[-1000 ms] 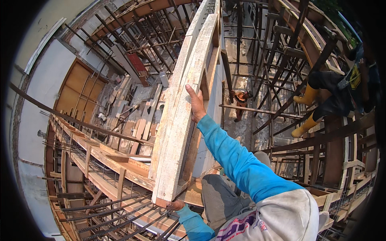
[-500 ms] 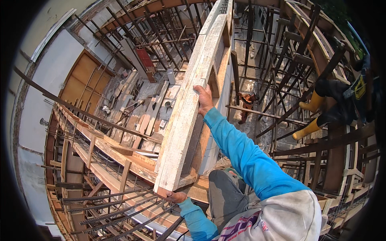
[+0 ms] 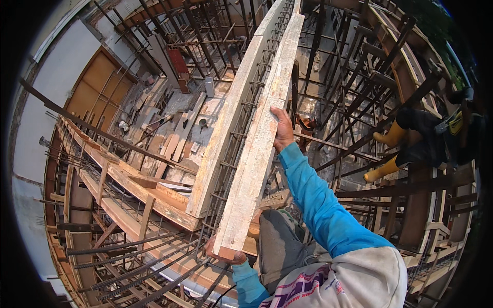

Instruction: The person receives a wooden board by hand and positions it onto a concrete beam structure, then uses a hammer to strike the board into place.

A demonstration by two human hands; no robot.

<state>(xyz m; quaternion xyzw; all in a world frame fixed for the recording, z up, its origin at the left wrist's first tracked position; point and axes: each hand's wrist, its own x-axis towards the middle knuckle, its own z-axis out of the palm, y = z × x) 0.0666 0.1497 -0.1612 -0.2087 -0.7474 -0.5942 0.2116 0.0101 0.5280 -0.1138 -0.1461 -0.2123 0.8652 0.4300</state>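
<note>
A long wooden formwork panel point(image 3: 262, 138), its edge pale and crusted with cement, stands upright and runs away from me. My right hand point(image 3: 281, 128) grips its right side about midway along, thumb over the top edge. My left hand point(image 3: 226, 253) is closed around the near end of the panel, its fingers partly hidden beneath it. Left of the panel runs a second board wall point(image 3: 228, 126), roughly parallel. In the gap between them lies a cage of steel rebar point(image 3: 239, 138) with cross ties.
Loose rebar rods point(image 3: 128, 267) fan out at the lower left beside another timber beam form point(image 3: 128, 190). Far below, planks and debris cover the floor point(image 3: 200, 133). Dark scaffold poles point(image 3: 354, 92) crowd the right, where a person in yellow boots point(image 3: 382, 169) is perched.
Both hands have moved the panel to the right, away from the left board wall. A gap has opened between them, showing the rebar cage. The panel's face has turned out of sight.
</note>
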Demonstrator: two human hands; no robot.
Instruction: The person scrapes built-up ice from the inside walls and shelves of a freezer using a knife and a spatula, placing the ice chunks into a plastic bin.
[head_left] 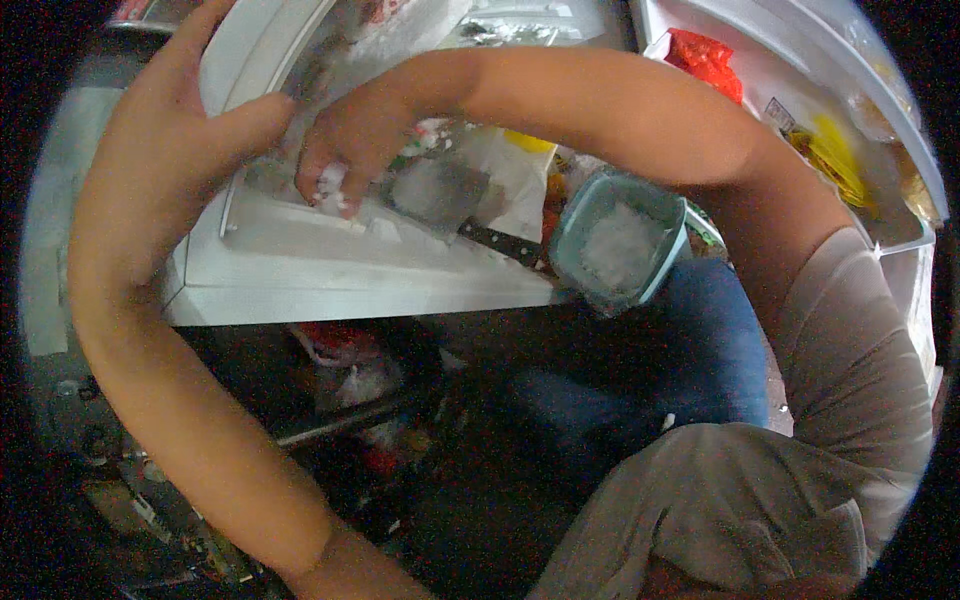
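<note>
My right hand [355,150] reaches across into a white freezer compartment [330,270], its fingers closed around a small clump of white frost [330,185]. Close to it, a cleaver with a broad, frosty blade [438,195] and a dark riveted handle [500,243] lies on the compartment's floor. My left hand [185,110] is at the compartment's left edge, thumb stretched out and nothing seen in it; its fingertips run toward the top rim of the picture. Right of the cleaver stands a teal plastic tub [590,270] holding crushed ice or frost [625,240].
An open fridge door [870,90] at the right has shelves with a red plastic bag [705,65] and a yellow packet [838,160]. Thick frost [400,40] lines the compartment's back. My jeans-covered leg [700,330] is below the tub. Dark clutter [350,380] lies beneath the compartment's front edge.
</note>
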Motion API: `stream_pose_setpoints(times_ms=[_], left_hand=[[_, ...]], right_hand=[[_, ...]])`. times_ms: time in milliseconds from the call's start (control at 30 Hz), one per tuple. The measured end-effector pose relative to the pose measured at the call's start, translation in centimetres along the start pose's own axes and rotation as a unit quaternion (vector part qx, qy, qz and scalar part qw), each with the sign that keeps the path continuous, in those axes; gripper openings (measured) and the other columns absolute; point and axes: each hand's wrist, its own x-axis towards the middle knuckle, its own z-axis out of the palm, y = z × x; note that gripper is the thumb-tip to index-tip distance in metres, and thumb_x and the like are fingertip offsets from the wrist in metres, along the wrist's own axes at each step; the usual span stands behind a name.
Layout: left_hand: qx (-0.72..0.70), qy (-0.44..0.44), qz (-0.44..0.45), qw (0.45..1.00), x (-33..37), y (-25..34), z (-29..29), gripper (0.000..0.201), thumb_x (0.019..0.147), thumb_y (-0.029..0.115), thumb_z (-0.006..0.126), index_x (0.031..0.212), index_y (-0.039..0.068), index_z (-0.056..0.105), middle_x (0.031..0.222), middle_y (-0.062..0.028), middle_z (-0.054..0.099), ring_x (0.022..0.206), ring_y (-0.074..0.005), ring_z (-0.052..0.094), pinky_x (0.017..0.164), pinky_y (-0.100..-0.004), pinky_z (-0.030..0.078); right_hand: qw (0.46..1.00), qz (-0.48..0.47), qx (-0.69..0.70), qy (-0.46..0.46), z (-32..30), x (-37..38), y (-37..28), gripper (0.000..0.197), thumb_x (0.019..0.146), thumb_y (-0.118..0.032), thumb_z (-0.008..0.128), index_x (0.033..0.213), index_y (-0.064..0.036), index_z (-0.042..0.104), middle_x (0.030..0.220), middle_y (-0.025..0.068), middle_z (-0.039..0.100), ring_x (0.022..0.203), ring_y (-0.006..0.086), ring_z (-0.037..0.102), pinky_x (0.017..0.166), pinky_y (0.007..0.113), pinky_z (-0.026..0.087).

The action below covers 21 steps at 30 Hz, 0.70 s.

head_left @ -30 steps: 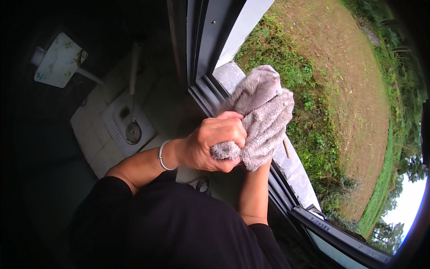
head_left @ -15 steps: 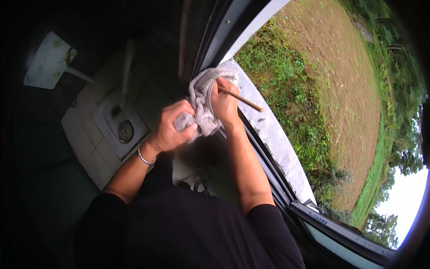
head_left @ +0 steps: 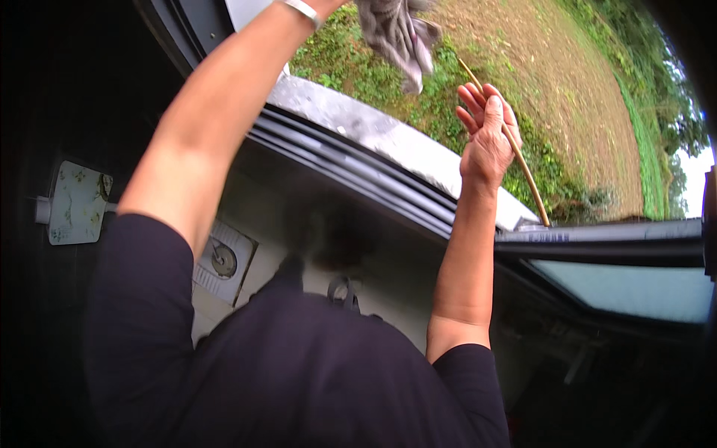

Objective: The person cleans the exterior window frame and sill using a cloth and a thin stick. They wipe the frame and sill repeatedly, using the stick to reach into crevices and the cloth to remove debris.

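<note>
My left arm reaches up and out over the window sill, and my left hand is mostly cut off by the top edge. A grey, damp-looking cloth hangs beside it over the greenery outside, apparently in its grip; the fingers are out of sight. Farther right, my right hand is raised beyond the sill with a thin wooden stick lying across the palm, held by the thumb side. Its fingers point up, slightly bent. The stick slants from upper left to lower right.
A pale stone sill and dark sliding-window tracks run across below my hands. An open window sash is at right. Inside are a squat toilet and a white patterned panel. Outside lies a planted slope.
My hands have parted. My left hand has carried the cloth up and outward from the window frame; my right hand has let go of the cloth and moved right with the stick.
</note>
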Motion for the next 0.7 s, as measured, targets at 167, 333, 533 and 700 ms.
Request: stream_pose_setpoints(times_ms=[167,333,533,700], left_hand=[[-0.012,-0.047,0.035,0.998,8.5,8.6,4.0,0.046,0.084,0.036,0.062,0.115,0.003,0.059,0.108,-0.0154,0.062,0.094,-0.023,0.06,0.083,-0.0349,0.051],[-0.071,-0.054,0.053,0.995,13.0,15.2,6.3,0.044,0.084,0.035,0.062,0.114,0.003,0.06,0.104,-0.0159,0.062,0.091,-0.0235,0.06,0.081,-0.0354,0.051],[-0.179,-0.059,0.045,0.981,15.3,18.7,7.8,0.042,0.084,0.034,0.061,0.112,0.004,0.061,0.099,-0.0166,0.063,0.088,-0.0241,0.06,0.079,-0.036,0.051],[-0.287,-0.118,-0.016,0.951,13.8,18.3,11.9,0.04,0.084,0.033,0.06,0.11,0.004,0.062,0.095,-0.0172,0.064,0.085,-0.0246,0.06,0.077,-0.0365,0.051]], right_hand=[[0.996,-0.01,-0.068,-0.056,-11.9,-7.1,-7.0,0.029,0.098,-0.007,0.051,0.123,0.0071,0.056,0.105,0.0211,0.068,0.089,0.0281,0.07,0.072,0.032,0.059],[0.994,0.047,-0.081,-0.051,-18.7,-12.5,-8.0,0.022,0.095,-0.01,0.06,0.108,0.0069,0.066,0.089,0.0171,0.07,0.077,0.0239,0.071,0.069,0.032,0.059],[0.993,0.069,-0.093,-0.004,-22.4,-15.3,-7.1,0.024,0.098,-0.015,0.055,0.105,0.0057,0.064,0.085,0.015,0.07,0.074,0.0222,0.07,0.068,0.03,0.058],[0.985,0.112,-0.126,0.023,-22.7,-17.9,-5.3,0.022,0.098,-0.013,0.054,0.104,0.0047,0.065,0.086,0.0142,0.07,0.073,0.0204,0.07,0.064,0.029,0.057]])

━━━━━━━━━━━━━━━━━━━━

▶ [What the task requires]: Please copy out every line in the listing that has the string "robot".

▶ [Answer box]:
A demonstration by two human hands; no robot.
Demonstrator: two human hands; no robot.

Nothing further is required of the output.